生体材料を扱う3Dバイオプリンティングによって、血管や皮膚を作って移植することも夢ではなくなってきた。
オーストラリアのニューサウスウェールズ大学(UNSW)メディカル・ロボティクス・ラボに所属するタン・ニョ・ド氏ら研究チームは、
生きた細胞を損傷した臓器に直接3Dプリントする技術を発表。
将来的には、肛門や切開したわずかな開口部からソフトロボットアームを挿入して臓器を治療できるかもしれない。

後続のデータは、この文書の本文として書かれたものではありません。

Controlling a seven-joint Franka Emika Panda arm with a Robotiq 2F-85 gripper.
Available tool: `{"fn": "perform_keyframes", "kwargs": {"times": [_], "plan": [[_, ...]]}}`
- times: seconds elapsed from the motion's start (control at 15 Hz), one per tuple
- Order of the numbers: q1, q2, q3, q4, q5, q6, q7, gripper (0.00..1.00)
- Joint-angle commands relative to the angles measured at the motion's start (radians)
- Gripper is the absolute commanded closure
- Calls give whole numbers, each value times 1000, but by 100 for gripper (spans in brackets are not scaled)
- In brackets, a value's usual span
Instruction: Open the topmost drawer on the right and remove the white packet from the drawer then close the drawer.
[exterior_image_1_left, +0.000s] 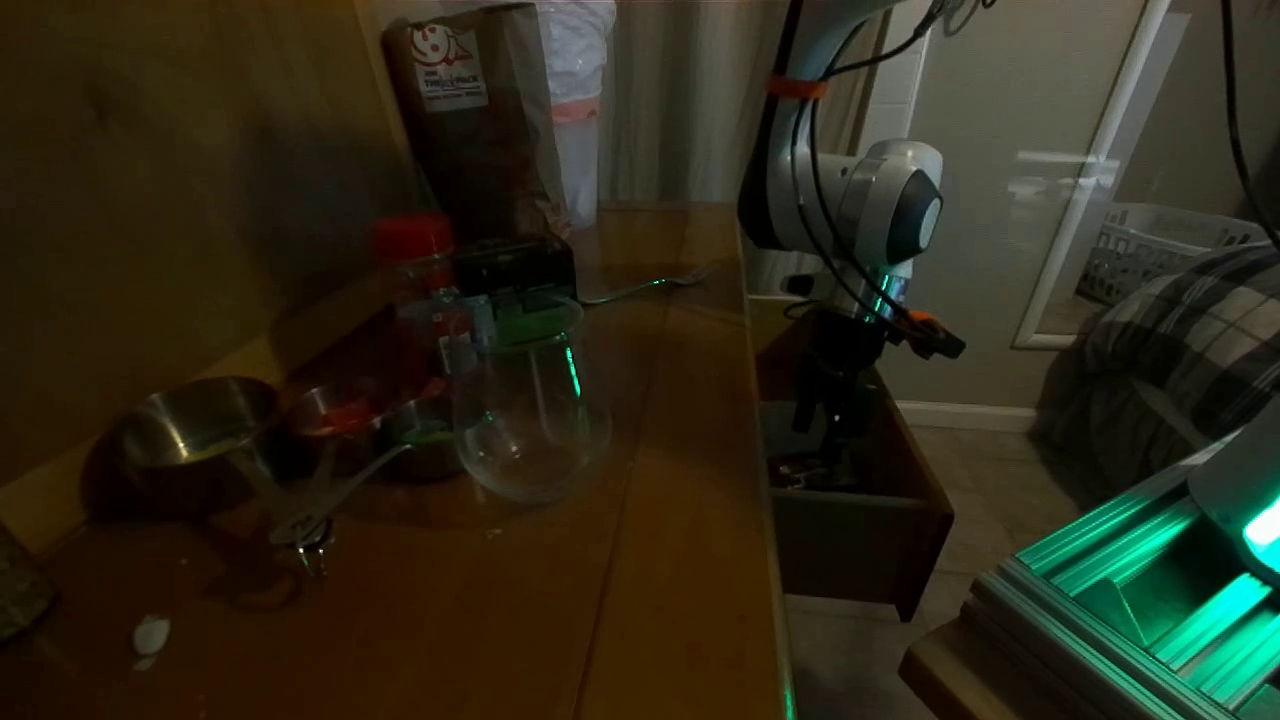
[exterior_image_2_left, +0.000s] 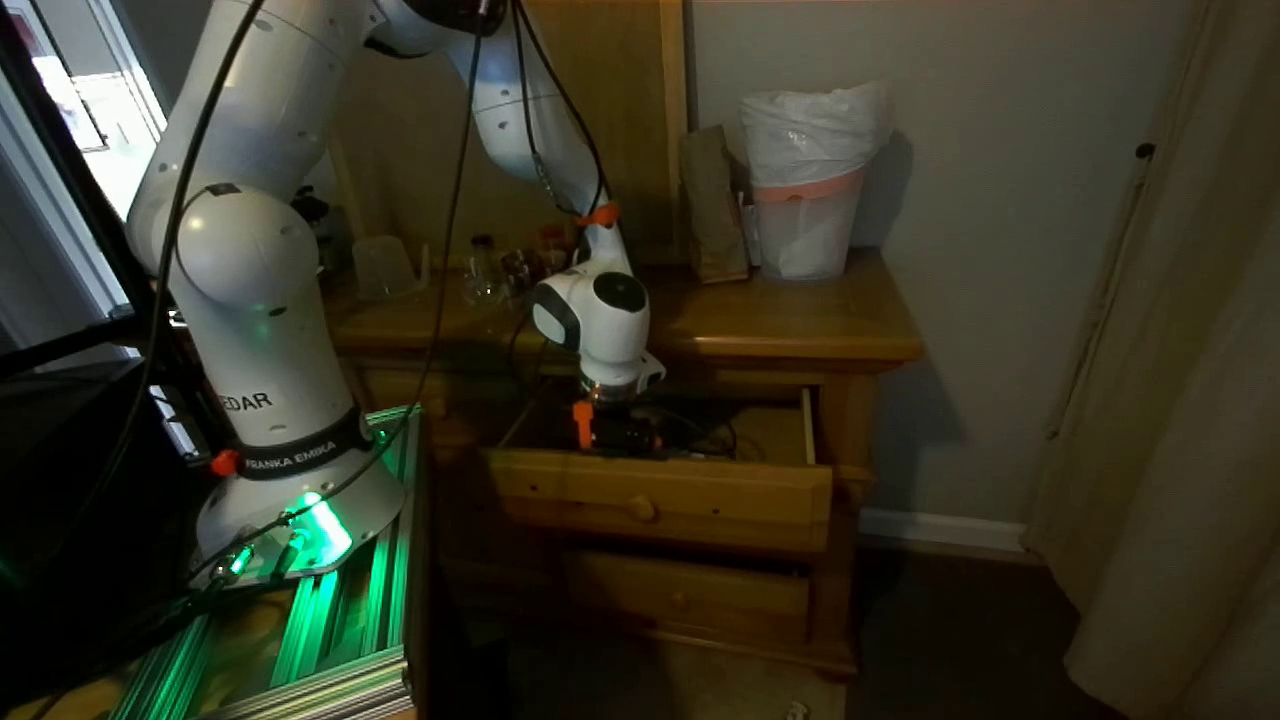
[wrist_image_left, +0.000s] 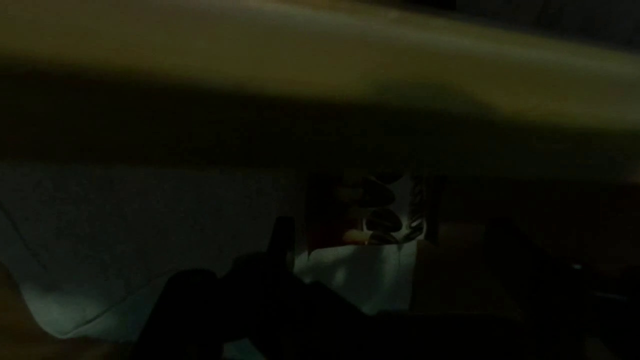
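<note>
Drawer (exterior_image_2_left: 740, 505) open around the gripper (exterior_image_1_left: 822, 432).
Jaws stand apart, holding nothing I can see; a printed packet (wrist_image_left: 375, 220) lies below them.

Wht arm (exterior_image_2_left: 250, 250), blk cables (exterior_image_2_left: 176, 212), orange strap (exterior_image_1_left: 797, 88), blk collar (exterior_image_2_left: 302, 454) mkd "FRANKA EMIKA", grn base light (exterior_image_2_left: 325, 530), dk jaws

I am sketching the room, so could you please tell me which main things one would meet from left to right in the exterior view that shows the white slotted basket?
Large metal cup, red-topped container, clear glass, open drawer with the gripper reaching into it, white slotted basket.
</note>
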Motion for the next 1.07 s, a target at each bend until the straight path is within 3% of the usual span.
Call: {"fn": "perform_keyframes", "kwargs": {"times": [0.0, 0.2, 0.27, 0.4, 0.53, 0.6, 0.67, 0.8, 1.0], "plan": [[-14, 54, 1, 41, -17, -34, -15, 34], [-11, 74, 0, 56, -15, -39, -16, 56], [-10, 78, 0, 60, -14, -37, -18, 14], [-9, 87, 3, 69, -5, -33, -27, 15], [-8, 95, 4, 76, -4, -31, -36, 2], [-8, 99, 4, 79, -4, -30, -38, 9], [-7, 101, 3, 82, -4, -30, -40, 37], [-8, 107, 2, 87, -3, -28, -46, 35], [-9, 113, 2, 90, 0, -28, -53, 57]]}}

肛門から入れて臓器に直接3Dプリントする新技術は、オール・インワンで腫瘍の切除と生体材料のプリントを同時にこなす。
これまでには、血管や皮膚、軟骨などが実際にプリントされてきた。
またプリントした組織を使って傷の治癒を早めることも可能だという。
しかし既存の技術では、生体材料を実験室の大型3Dバイオプリンターを使って作成しなければならない。

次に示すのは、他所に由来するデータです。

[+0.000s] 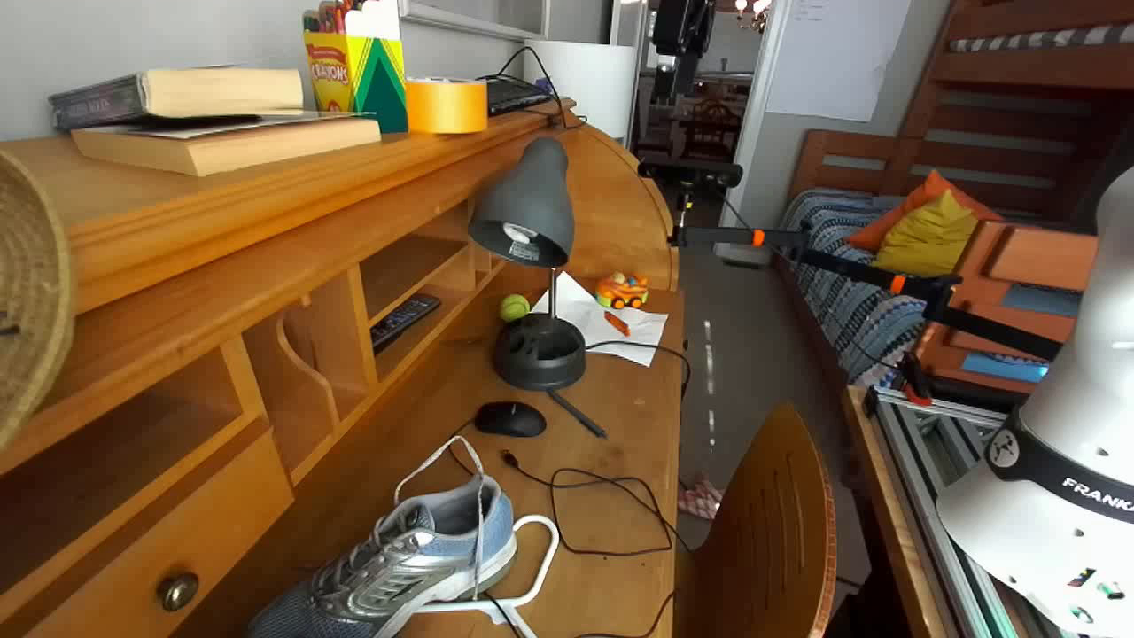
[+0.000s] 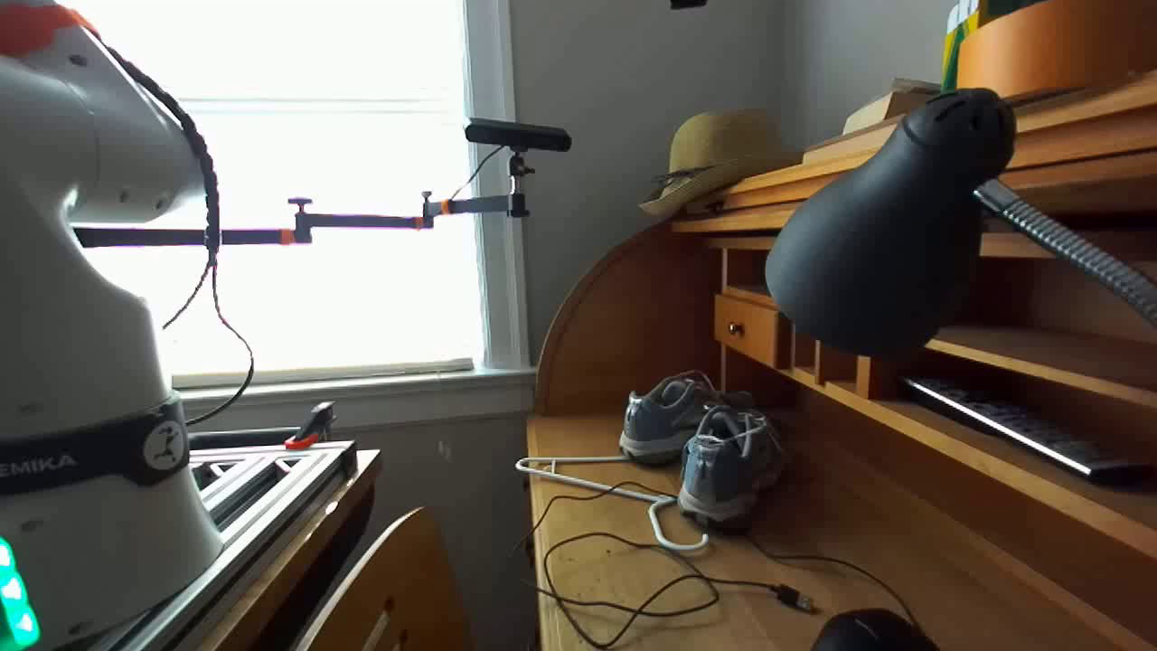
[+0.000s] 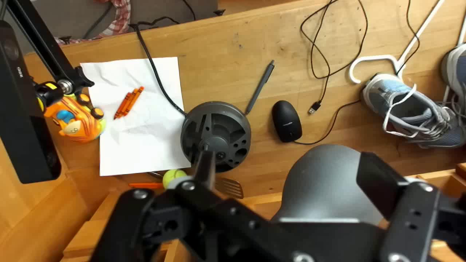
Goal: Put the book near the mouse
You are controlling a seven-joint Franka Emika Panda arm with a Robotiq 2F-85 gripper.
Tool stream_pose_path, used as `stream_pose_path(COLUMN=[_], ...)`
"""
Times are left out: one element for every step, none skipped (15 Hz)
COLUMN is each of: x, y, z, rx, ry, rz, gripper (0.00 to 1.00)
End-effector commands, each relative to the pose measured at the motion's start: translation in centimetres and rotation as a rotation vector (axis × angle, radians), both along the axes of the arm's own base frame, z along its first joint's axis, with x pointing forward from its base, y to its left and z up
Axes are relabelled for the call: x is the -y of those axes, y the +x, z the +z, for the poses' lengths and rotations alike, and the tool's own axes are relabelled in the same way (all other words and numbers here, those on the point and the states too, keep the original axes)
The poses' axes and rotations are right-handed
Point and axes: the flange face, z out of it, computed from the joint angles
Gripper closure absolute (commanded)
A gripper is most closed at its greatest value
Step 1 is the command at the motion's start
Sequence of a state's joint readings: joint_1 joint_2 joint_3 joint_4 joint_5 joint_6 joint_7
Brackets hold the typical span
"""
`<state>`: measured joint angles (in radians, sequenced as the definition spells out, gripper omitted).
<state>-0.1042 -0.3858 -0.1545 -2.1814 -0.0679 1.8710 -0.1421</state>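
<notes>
The book (image 1: 221,93) appears to be the upper one of a stack on the desk's top shelf. Its dark spine and cream page edges show; its cover is seen too edge-on to tell its colour. It lies on a larger tan book (image 1: 239,146). The black mouse (image 1: 511,419) lies on the desktop beside the lamp base; it also shows in the wrist view (image 3: 287,121) and partly in an exterior view (image 2: 872,633). My gripper (image 3: 285,162) is open and empty, high above the desk and the lamp head, away from the books. It shows at the top of an exterior view (image 1: 680,53).
The grey lamp head (image 3: 329,182) rises between the gripper and desktop; its round base (image 1: 539,353) stands near the mouse. Crayon box (image 1: 354,75), orange tape (image 1: 446,105) and keyboard (image 1: 514,94) share the shelf. Shoe (image 1: 425,549), hanger, cords, pen and paper lie on the desktop.
</notes>
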Motion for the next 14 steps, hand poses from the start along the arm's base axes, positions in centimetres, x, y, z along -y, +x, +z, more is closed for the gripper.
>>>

体外で作成した組織を、患者の体を切開して移植するという大規模な手術が必要になるの。
身体へのダメージが大きく、感染症のリスクも高くなる。
そこでタン・ニョ・ド氏らチームは、新しく「体内の臓器に生体材料を直接3Dプリントする」方法を研究。
彼らが開発したのは、小型ロボットアームの3Dプリントデバイス「F3DB」。
このアームは柔らかい人工筋肉で構成されており、先端にはプリントヘッドが備わっている。
市販の治療用内視鏡(11~13mm)と同様の直径で、人間の消化管に挿入できるほどコンパクト。

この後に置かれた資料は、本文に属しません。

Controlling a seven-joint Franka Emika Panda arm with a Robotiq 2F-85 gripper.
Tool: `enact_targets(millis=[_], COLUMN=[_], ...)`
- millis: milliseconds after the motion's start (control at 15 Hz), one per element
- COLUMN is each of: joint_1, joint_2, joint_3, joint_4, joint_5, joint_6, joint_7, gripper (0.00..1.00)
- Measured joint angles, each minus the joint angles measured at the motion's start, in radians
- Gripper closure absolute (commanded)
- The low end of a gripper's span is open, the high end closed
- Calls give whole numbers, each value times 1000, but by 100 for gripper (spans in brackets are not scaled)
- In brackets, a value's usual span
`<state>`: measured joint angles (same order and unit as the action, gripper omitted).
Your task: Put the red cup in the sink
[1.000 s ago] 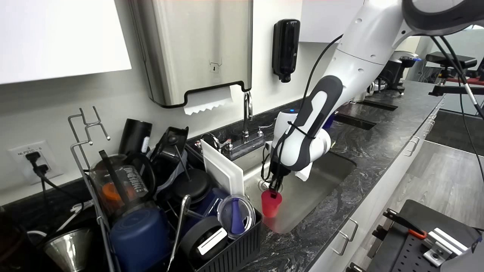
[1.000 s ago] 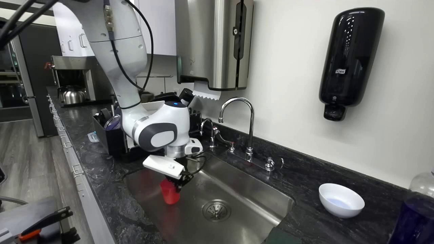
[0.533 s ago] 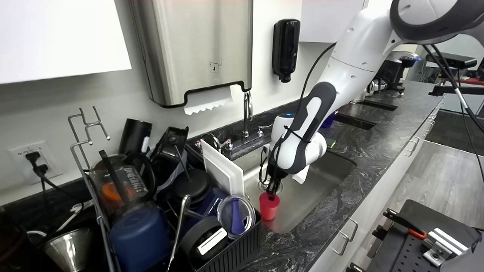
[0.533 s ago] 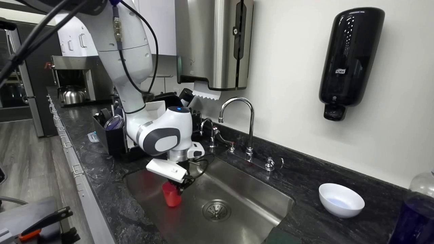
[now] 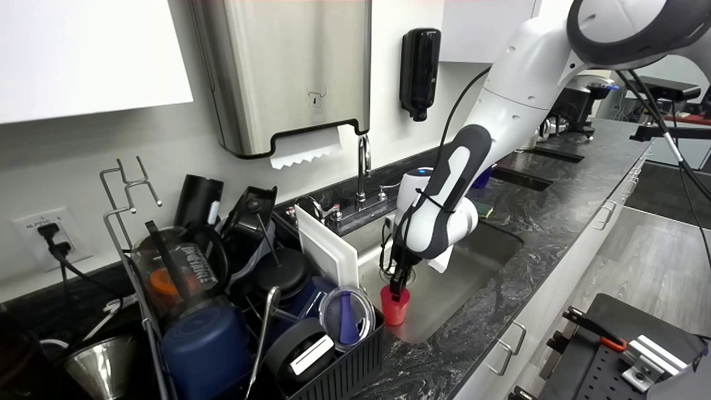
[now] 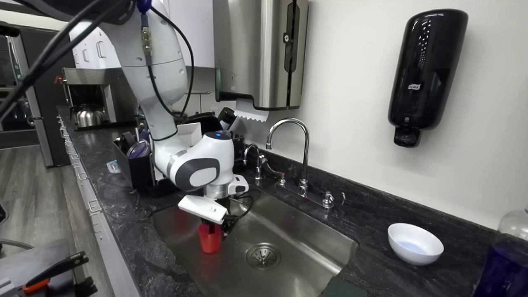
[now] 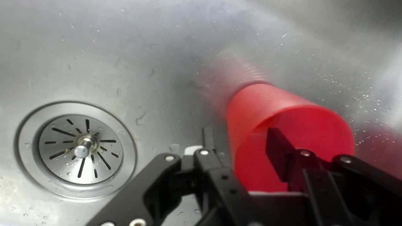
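The red cup point(image 5: 394, 312) stands upright on the floor of the steel sink point(image 5: 472, 261), near its front corner on the dish-rack side. It also shows in an exterior view point(image 6: 210, 242) and in the wrist view point(image 7: 260, 99), its mouth towards the camera. My gripper point(image 7: 242, 144) is open over the cup's rim. One of its fingers point(image 7: 279, 153) is inside the cup, and the other is outside, with a gap between it and the cup wall. The sink floor point(image 7: 150, 47) fills the wrist view.
The drain point(image 7: 83, 147) lies beside the cup. The chrome faucet point(image 6: 306, 161) rises behind the sink. A full dish rack point(image 5: 358, 355) with white trays point(image 5: 325, 241) stands close by at the sink's edge. A white bowl point(image 6: 414, 245) sits on the counter.
The cup has moved down onto the sink floor and gone from tilted to upright. The gripper has come down with it and its fingers have parted from the cup wall.
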<state>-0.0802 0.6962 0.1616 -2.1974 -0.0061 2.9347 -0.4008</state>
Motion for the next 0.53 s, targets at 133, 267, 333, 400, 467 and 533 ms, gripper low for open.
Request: enact_targets(millis=[133, 267, 333, 400, 467, 533], joint_1=[0, 1, 1, 1, 1, 2], joint_2=[-6, -25, -40, -59, -82, -110], joint_3=[6, 19, 28, 40, 52, 63], joint_4=[0, -2, -6, -11, -19, -30], joint_5=[-7, -8, -8, -8, -8, -8], joint_6=[0, -2, -7, -16, -32, -47], joint_7=[3, 7, 12, 19, 26, 33], gripper=[8, 0, 0, 0, 0, 0])
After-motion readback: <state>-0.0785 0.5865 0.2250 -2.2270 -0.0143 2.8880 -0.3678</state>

アームを自由自在に動かせるため、肛門や切開した小さな開口部から挿入して体内の奥深くに到達させることが可能。
直接臓器の組織をプリントし、必要な治療を施せるという。
もちろん、直接プリントできたとしても、その細胞が生存しなければ意味がない。
研究チームは、この点を実験で確かめることにした。
研究チームは、F3DBを用いて豚の肝臓の表面に様々な形状と材料で3Dプリントすることに成功。
そして印刷後の細胞生存率をテストしたところ、その大部分は印刷直後でも生存できると判明。
それら細胞は増殖を続け、印刷後1週間で4倍の細胞が観察された。
現段階で複雑な組織を構築できるわけではないが、臓器の治癒を助けることは可能だという。
次にチームはF3DBが「オールインワンの内視鏡手術ツール」として利用できるか確かめた。
彼らは豚の腸を使って、「大腸がんの除去」を想定したテストに成功。
大腸がんはがんの中でも3番目に死亡する人が多い病気だが、早期切除によって5年間の生存率が90%以上も向上すると言われている。
F3DBを使えば、手術における患者の負担を大きく低減させられる。
まず、F3DBのノズルを電気メスとして使用し、がん病変に印をつけた後切除できる。
またノズルから水を流して、血液や余分な組織を洗浄することも可能。
さらに生体材料を直接プリントすることで、治癒を促進できる。
研究チームは、今回のテストにより、F3DBが様々な用途に利用できることを実証。
彼らは次の段階として、実際に生きている動物の体内にF3DBを挿入してその有効性をテストする予定。
この技術は順調に開発が進めば、5~7年以内に実用化できると考えられている。
研究の詳細は、2023年2月19日付の科学誌『Advanced Science』に掲載。